» Work request:
Will you quote precisely the lines that run from the top of the material below to the line containing "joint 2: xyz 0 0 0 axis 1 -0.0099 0", both ends included?

» Information supplied:
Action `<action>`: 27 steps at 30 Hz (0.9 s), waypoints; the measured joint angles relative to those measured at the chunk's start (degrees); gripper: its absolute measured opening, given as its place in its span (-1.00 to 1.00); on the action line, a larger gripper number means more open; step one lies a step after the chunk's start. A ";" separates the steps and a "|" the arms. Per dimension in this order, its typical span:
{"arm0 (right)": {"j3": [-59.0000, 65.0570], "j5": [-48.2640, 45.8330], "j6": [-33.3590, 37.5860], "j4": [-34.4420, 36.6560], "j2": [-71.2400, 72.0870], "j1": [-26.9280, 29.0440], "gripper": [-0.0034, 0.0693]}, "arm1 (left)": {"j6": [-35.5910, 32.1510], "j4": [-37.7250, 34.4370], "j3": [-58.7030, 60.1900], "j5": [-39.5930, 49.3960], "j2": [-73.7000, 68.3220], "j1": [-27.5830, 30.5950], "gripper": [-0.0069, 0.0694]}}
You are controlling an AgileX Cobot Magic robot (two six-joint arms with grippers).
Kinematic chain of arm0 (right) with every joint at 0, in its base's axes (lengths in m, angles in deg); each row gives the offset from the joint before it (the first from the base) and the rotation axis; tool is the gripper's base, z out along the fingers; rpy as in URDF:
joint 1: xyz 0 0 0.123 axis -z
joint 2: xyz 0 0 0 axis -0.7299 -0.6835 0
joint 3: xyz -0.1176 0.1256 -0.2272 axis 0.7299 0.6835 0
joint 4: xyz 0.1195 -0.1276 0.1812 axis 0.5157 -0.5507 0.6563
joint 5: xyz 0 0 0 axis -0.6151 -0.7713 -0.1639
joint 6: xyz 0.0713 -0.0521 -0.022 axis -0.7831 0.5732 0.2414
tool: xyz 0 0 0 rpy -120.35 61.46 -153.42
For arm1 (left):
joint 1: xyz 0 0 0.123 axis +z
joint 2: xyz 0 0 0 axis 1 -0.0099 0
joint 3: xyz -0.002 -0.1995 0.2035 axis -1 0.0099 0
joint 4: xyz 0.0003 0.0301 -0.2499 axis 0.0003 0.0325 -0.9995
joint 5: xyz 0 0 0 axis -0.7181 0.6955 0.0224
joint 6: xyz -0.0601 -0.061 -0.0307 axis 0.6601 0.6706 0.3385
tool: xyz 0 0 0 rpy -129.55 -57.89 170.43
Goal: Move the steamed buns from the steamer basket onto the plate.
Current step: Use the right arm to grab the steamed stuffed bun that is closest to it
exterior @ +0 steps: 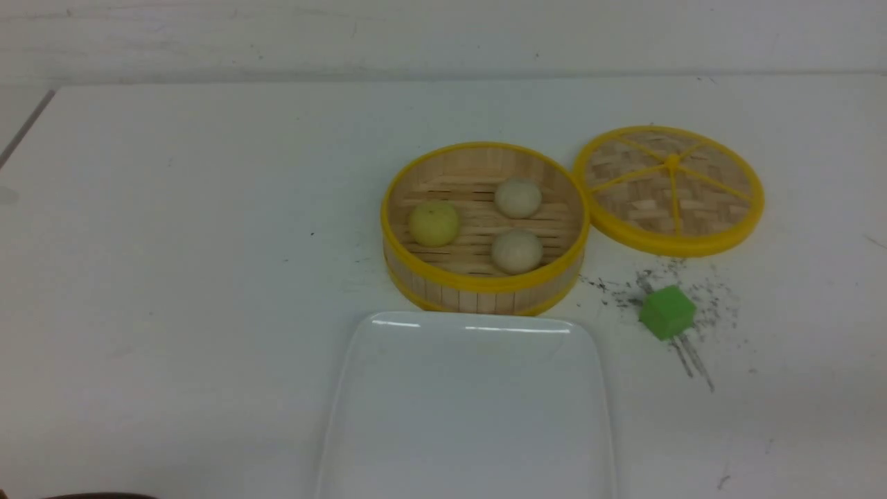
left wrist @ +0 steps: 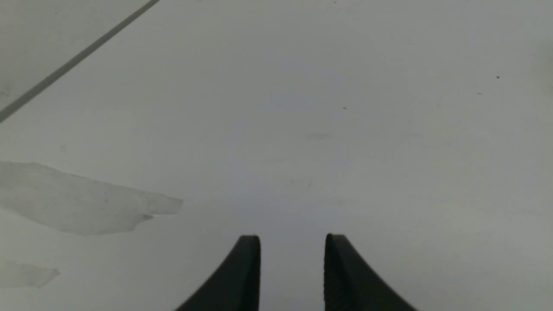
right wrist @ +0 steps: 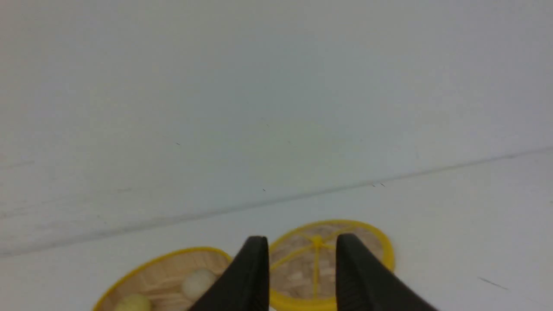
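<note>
Left to right for you, front view unless noted. Lower left corner: a dark curved edge (exterior: 100, 495), mostly cut off, can't tell what it is. Upper left: a grey strip (exterior: 26, 129) runs slantwise on the white tabletop (exterior: 208, 277). Your left hand (left wrist: 292, 235) shows only in its wrist view: fingers spread, nothing between them, pale tabletop behind.

Centre, slightly above the middle of the frame: round bamboo basket (exterior: 485, 298), yellow rims, slatted floor. All three buns are in it. The yellow-green bun (exterior: 434, 223) sits at the basket's left; two off-white ones at its right, the upper bun (exterior: 518, 197) above the lower bun (exterior: 517, 251) in the frame, a small gap between them.

Bottom centre: white plate (exterior: 468, 409), rounded corners, right below the basket, cut off by the frame's bottom edge. No bun on it.

Upper right of centre: woven lid (exterior: 714, 201) with yellow spokes, lying right up against the basket's right side. Below the lid: green cube (exterior: 668, 312) on the tabletop, dark smudges (exterior: 693, 360) around it. Your right hand (right wrist: 302, 236) shows only in its wrist view: fingers spread, nothing gripped, lid and part of the basket beyond.
</note>
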State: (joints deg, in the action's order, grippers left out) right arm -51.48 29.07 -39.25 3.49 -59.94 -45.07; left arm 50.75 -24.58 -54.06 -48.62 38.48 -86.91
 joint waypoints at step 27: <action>-4.37 -5.31 -0.13 13.69 0.18 0.00 -0.24 | 0.00 1.62 0.00 0.06 0.00 0.00 -0.18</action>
State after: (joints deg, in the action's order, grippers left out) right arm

» Solution for this exercise:
Action `<action>`: 27 steps at 30 Hz (0.9 s), waypoints; the measured joint angles relative to those measured at the chunk's start (degrees); gripper: its absolute measured opening, given as its place in its span (-1.00 to 1.00); on the action line, a larger gripper number means more open; step one lies a step after the chunk's start. A ";" separates the steps and a "|" the arms. Per dimension in this order, its typical span:
{"arm0 (right)": {"j3": [-59.0000, 65.0570], "j5": [-48.2640, 45.8330], "j6": [-33.3590, 37.5860], "j4": [-34.4420, 36.6560], "j2": [-71.2400, 72.0870], "j1": [-26.9280, 29.0440], "gripper": [-0.0034, 0.0693]}, "arm1 (left)": {"j6": [-35.5910, 32.1510], "j4": [-37.7250, 34.4370], "j3": [-58.7030, 60.1900], "j5": [-39.5930, 49.3960], "j2": [-73.7000, 68.3220], "j1": [-27.5830, 30.5950], "gripper": [-0.0069, 0.0694]}}
You are controlling an AgileX Cobot Magic robot (two six-joint arms with grippers).
Kinematic chain of arm0 (right) with every joint at 0, in its base's axes (lengths in m, angles in deg); each row gives the offset from the joint before it (the first from the base) and the rotation axis; tool is the gripper's base, z out along the fingers; rpy as in URDF:
joint 1: xyz 0 0 0.123 axis -z
joint 2: xyz 0 0 0 axis -0.7299 -0.6835 0
joint 3: xyz -0.1176 0.1256 -0.2272 axis 0.7299 0.6835 0
joint 4: xyz 0.1195 -0.1276 0.1812 axis 0.5157 -0.5507 0.6563
joint 5: xyz 0 0 0 axis -0.6151 -0.7713 -0.1639
joint 6: xyz 0.0713 -0.0521 -0.022 axis -0.7831 0.5732 0.2414
tool: xyz 0 0 0 rpy -120.35 61.46 -153.42
For arm1 (left):
joint 1: xyz 0 0 0.123 axis +z
joint 2: xyz 0 0 0 axis 1 -0.0099 0

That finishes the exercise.